-- Activity --
Scan the entries and tally the lines that include the string "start". Reply with the figure alone.

Given data below:

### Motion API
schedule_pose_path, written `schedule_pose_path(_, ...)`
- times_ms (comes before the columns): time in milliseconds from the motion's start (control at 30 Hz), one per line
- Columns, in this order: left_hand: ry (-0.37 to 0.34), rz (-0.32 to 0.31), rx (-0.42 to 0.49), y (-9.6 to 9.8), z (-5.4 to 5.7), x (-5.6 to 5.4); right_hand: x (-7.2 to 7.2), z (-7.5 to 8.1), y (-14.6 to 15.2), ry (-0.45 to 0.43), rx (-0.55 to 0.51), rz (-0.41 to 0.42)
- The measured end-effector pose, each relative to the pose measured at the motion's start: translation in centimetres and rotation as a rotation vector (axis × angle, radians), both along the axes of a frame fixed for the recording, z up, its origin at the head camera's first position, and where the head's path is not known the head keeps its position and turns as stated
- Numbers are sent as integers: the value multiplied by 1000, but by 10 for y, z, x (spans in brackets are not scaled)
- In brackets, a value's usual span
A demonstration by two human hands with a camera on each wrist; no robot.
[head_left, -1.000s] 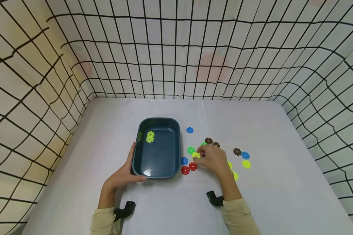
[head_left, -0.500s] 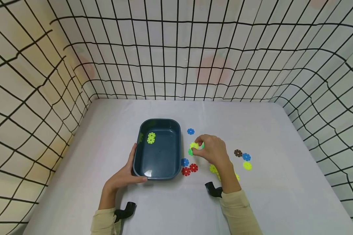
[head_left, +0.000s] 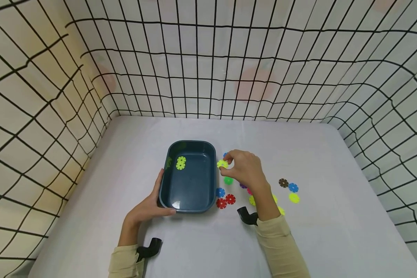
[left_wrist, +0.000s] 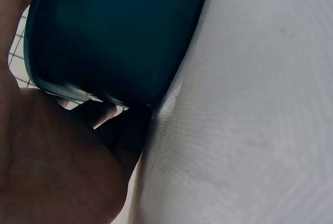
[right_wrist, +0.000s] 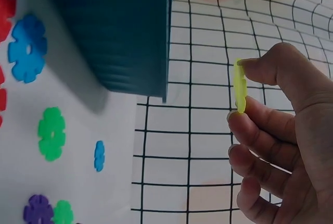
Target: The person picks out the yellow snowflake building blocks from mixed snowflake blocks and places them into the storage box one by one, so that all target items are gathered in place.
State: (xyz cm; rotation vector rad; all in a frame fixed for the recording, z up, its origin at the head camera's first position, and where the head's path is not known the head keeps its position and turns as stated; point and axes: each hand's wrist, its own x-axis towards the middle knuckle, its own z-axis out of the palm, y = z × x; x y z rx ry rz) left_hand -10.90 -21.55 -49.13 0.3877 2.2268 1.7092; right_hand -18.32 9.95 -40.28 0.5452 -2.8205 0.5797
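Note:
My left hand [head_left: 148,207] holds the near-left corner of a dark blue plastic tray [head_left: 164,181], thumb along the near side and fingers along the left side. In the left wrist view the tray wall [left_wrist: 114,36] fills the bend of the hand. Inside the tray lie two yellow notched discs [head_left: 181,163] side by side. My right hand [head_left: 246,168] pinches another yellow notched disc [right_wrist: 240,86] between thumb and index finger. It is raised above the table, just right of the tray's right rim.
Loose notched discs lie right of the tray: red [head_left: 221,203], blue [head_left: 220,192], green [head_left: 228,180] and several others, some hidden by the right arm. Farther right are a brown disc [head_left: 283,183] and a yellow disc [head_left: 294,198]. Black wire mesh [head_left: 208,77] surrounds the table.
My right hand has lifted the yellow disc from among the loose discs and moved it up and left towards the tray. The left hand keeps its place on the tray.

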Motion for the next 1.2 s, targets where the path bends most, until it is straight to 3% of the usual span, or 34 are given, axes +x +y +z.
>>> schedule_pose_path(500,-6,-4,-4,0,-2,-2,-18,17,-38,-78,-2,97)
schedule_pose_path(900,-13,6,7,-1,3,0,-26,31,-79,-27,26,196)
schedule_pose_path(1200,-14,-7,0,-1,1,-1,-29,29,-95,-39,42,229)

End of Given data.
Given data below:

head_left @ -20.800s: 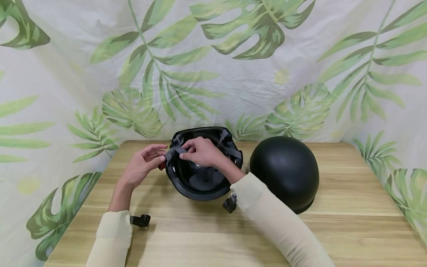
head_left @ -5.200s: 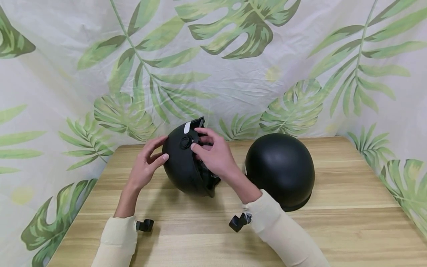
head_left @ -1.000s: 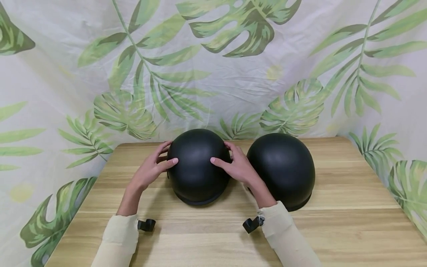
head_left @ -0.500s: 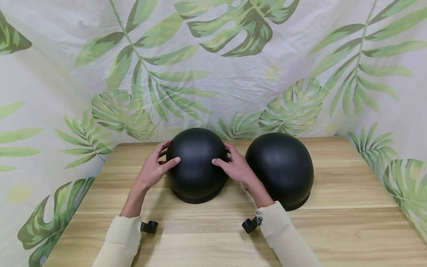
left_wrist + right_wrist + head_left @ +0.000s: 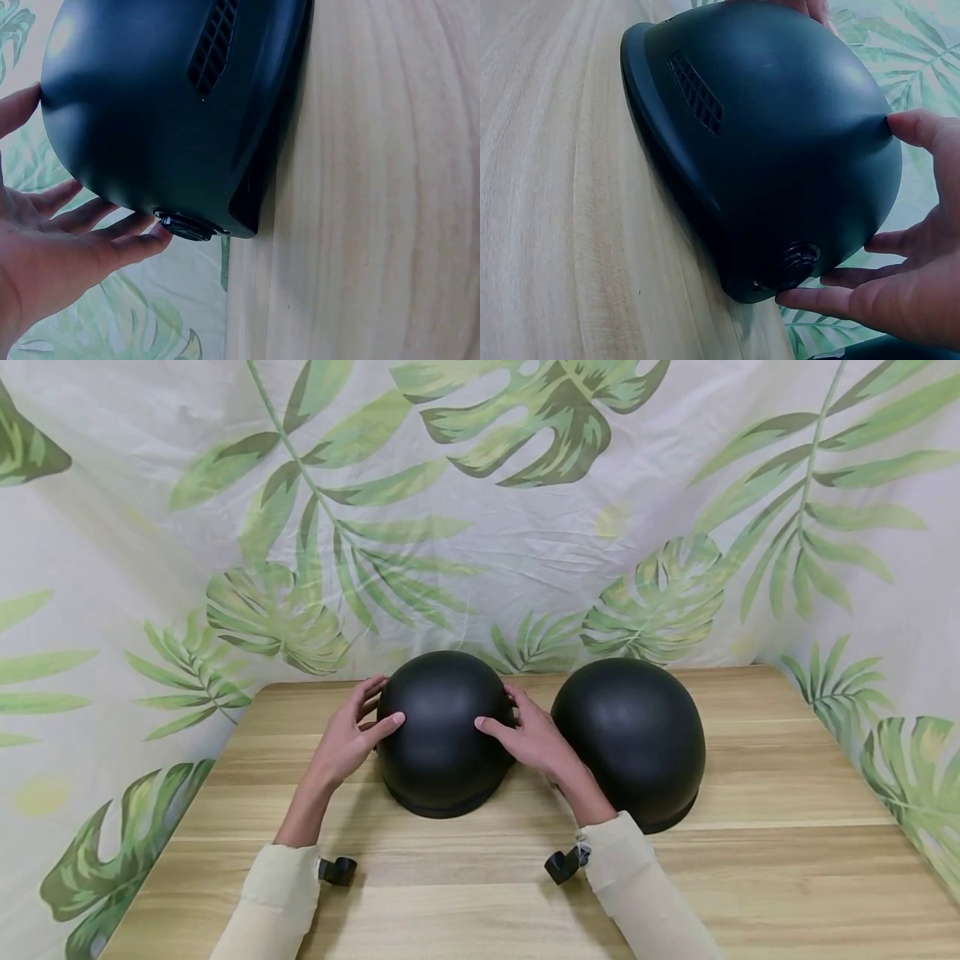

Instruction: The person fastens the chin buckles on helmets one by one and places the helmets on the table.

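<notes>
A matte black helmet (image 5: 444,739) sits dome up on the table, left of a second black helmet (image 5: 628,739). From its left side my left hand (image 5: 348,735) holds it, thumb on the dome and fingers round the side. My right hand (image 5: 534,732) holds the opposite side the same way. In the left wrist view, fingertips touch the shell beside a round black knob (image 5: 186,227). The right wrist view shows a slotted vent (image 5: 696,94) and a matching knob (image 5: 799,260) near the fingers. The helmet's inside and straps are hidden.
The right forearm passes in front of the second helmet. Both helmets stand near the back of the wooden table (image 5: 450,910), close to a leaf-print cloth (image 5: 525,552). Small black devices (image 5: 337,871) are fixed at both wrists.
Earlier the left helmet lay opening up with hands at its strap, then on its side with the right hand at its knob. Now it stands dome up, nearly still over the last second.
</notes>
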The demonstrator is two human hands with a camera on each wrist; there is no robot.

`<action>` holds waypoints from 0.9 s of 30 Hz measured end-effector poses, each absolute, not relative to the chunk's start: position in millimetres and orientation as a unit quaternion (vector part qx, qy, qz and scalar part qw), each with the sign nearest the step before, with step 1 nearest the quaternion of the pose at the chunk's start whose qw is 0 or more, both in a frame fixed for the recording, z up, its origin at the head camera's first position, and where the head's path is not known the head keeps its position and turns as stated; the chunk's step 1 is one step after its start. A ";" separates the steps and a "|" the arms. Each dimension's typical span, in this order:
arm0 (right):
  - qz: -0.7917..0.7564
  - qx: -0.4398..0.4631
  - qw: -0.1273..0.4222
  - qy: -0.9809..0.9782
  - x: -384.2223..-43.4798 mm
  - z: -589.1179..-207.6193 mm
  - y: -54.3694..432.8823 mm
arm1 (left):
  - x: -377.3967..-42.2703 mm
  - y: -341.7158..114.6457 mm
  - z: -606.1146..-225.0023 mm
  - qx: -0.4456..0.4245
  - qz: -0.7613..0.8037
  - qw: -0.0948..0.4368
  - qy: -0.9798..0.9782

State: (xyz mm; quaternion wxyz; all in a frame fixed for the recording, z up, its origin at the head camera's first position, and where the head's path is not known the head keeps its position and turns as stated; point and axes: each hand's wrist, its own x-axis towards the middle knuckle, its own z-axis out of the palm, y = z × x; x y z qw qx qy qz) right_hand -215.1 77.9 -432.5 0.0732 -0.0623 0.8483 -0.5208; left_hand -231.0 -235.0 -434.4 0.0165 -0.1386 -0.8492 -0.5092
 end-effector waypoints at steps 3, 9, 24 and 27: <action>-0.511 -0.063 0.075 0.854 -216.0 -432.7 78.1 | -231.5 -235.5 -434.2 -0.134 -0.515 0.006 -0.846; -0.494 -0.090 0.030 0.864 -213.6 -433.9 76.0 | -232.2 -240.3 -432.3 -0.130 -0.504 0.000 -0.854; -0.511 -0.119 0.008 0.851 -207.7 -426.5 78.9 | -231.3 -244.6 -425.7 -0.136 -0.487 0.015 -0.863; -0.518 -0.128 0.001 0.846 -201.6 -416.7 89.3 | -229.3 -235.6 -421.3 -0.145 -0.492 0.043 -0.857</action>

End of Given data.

-- Your solution --
3